The team decided against a cheeky third dive and repaired to the caravan park to freshen up before going to the Black Swan. We couldn’t get inside so we were outside (which was fine being hardened divers). The meal was great fun with much banter and joking around.

Sunday morning started with a beautiful view from the caravan park and once again we were outside the pier by 7am. Once on the pier we had to wait till 11am till our first dive so clearly we had to disappear to the nearest café for breakfast and chat.

Figure 2: : Breakfast with Chris, Akiko, Boggie, Sarah, Trevor and Alex

The first dive took us on the Mary Jo again to the Carentan in 30m of water. Down the shot line the water got darker till we approached the wreck with the water brightening up again due to the reflection of the sea bed (orn possibly because the clouds had parted). I managed to see the sonar eye but missed the highly polished toilet seat. Saw a Conger eel hiding in a tube. Time at 30m was short so with 5mins before deco started the DSMB was deployed and up we went. Clearly on the boat there was much talk about who had gone the deepest with 10cm being the difference between first and second place.

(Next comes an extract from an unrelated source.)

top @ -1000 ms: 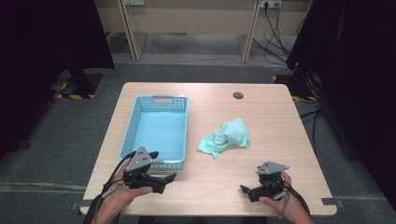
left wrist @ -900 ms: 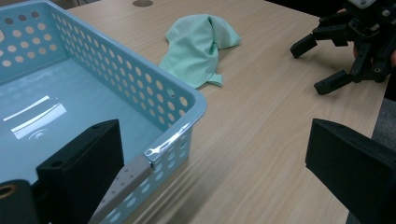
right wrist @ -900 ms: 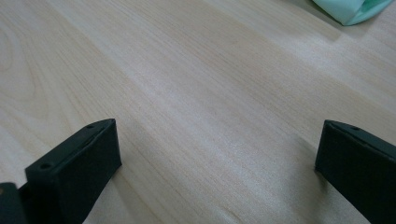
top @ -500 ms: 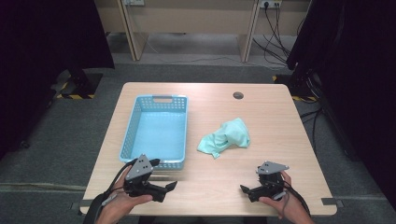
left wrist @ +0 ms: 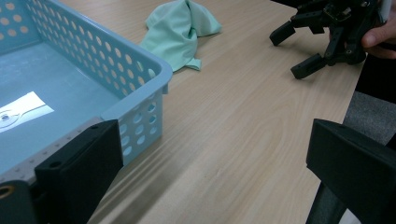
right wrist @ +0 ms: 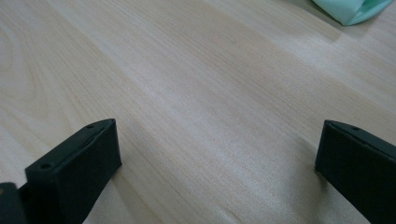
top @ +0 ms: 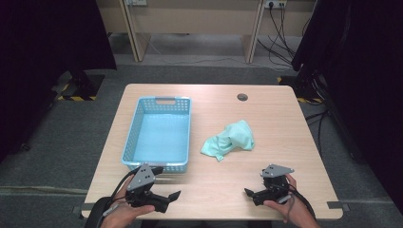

Last dive for me was a drift off Old Harry on the Viper with the sea getting rough and sea sickness threatening. We had to hang around for the shot line marker buoy to pop up as with any tide, it went below the surface. When all was ready the whole boat disembarked like a parachute jump and off we went to the bottom. I used a buddy line with Trevor as my SMB pulled hard and threatened to separate me from my buddy. Saw many ghostly dog fish but not much else. Most of the sea bed was gravel and gave me to wonder whether it would have been like this 200 years ago before the advent of bottom trawling. Well before gas or deco time became a problem, we surfaced as there was little to see.

Some of the troop stayed till Monday but I left on Sunday having had a great weekend. Many thanks to Rachel, Mark and Sarah for organising the trip. I look forward to next year!

by Alex

Farne Islands and Eyemouth, August 2016

In late summer a large contingent of Argonauts (and friends) headed up to the Northumberland coast for a week of fantastic cold water diving. The Farnes are home to one of the largest grey seal colonies as well as a wide variety of birds.

The conditions didn’t disappoint, with dozens of close encounters with seals, huge lobsters, wolf fish, octopus, crabs and vast walls of coral. For several in the group, it was the first big diving trip after qualifying as Ocean Divers – and it set the bar high!